* Task to carry out *
From the records below, transcribe only the lines running from the one with "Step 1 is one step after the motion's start" through the one with "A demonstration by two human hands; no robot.". Keep both of those end lines.

(Records from a data source)
□ □ □ □

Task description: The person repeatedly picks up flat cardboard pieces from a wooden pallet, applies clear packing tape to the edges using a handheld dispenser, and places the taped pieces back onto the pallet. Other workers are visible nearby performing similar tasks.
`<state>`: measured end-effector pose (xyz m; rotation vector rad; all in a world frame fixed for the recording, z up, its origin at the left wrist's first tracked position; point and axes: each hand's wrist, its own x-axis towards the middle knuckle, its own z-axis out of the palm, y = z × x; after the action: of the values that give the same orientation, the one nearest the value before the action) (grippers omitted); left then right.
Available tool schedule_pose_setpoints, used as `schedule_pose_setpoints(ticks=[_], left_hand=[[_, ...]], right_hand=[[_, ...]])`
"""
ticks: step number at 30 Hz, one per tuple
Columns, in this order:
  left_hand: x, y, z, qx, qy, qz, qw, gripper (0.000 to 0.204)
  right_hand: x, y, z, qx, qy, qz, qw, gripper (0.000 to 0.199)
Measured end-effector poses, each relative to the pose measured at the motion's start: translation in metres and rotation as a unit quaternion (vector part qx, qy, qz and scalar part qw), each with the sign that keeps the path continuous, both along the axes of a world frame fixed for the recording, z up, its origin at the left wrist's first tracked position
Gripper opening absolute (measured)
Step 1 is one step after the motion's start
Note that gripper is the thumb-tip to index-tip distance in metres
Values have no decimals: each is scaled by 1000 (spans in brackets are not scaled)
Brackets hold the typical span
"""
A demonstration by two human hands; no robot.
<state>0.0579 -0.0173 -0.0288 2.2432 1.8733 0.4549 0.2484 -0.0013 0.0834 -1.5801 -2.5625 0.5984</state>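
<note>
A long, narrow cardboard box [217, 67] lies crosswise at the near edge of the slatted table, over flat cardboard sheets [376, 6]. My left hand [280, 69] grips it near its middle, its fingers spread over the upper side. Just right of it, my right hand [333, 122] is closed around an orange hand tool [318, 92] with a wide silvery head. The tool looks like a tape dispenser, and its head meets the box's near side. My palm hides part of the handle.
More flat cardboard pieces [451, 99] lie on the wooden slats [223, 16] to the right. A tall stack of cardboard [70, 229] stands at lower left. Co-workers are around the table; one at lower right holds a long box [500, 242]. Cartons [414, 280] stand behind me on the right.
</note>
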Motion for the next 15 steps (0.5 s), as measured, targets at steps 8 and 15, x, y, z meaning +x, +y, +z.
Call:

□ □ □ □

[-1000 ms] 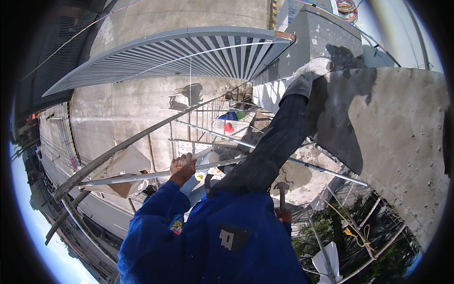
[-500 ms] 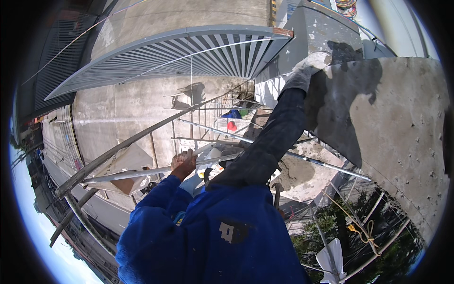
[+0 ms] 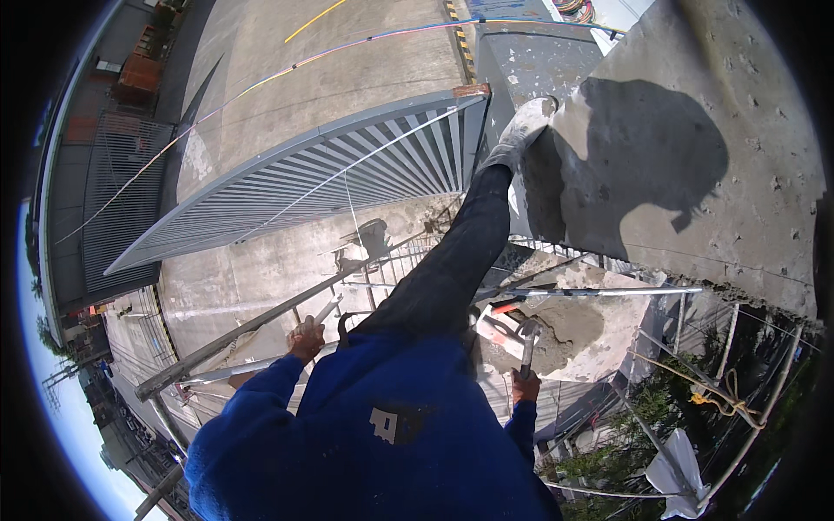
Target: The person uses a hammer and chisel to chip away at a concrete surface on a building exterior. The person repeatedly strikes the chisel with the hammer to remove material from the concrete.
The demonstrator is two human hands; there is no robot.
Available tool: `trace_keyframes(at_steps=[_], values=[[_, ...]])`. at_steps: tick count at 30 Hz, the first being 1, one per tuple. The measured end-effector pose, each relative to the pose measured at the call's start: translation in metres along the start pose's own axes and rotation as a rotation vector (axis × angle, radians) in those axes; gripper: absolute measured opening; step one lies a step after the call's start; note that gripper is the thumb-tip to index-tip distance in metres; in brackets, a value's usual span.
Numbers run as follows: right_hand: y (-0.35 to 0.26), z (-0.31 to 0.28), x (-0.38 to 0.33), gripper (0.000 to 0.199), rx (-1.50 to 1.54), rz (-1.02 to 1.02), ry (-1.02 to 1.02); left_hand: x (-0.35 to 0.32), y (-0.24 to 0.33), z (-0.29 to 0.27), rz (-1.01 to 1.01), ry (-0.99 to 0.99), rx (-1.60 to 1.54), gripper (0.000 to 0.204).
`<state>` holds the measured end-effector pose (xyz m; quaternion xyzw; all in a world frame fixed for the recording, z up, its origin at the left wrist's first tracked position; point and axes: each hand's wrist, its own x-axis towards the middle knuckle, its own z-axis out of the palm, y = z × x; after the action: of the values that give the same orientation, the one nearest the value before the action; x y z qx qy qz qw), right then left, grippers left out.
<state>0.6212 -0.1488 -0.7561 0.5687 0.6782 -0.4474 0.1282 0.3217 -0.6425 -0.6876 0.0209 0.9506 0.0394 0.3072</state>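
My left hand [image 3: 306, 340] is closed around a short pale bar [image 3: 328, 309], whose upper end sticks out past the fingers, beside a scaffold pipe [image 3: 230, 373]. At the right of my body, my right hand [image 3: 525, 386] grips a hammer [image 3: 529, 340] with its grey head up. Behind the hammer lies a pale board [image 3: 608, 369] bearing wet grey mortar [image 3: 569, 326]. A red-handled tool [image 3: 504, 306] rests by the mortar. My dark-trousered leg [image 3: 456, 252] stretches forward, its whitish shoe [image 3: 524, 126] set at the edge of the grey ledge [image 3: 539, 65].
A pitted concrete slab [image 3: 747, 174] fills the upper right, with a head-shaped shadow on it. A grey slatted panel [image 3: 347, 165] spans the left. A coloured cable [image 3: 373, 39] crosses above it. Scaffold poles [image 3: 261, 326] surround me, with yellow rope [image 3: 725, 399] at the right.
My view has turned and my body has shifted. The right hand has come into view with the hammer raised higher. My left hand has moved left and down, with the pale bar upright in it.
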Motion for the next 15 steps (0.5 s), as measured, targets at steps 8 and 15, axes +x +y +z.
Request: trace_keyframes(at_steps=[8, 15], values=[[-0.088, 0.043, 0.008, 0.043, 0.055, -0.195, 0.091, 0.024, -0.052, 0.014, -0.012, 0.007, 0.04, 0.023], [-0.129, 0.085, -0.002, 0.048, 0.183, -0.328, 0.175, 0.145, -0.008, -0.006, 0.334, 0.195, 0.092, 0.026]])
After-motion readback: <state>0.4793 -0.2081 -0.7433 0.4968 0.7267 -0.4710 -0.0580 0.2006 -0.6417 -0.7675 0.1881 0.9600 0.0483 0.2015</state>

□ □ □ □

* Response box *
Step 1 is one step after the motion's start
Note that gripper is the thumb-tip to index-tip distance in metres
Values have no decimals: each is scaled by 1000 (spans in brackets are not scaled)
Brackets hold the typical span
"""
A demonstration by two human hands; no robot.

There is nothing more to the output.